Il genere è un classico prog metal come ormai viene proposto da 10 anni a questa parte: melodia in primo piano, qualche neoclassicismo qua e là, strumenti che si scambiano in continuazione il ruolo solista. Tecnicamente non c'è nulla da dire, tanto di cappello a questi ragazzi, soprattutto al cantante che è veramente ottimo. Dal lato compositivo invece non tutto va per il verso giusto. Non ci sono pecche formali da rilevare, e non mancano i momenti di qualità (ci sono un po' di assoli e di ritornelli di alto livello). Ma allo stesso tempo manca completamente la personalità: tutto sa di già sentito, e per forza di cose il godimento ne risente. Non c'è uno stacco che non ricordi la prima serie di cloni dei Dream Theater che uscì dal 1996, non c'è un'invenzione particolare che faccia stagliare i Seventh Wonder dal resto di compagni di settore... tutto fatto bene, ma con lo stampino. Pure i suoni scelti per chitarra e tastiera sono sempre i soliti del genere... almeno un po' di fantasia nel cercare qualche settaggio nuovo!

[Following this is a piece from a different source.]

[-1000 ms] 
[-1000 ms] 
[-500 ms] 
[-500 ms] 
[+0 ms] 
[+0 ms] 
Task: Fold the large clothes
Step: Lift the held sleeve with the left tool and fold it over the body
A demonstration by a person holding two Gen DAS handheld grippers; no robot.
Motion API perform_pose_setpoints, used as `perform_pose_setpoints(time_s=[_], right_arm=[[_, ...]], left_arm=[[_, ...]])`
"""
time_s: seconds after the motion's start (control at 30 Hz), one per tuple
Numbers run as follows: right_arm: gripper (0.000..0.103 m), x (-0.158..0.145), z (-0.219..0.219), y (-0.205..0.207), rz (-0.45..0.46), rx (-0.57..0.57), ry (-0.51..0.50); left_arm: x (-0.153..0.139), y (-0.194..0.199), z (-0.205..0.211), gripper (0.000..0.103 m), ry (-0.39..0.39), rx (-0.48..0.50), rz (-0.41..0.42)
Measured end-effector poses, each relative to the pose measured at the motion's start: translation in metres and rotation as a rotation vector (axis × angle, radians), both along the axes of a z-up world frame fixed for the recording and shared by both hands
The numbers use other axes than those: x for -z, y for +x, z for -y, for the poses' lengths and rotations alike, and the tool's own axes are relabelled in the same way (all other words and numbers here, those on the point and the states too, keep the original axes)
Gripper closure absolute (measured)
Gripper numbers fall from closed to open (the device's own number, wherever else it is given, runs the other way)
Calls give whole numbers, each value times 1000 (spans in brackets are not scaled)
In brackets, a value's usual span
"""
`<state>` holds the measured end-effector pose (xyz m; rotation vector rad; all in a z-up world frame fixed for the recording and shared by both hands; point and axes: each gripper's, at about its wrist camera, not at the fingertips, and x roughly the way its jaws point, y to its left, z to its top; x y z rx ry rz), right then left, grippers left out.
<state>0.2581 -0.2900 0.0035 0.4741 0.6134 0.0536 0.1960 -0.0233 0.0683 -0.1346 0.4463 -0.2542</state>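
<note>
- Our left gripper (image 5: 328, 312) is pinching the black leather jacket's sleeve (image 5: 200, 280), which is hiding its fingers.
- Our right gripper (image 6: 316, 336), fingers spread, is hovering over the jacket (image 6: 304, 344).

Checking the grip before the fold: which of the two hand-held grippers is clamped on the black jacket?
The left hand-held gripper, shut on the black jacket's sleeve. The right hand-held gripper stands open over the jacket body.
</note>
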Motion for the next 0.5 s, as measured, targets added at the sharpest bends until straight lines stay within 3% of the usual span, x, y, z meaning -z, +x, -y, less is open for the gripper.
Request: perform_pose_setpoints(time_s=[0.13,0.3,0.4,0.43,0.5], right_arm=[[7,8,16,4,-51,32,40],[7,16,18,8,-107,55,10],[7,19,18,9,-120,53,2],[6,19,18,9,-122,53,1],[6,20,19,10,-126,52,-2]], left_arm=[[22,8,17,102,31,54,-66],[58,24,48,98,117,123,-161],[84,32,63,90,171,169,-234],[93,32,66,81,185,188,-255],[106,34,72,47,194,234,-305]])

La produzione può far contenti gli amanti dei suoni pompati, ma delude il sottoscritto. Ormai sono stanco delle batterie triggerate, dei suoni fatti in fotocopia, degli album che suonano in stile plastica e non metal. La confezione non ho idea di come sia perché ho in mano il promo. Posso solo dire che anche la copertina segue lo stile di Travis Smith e poi diventato tipico del settore.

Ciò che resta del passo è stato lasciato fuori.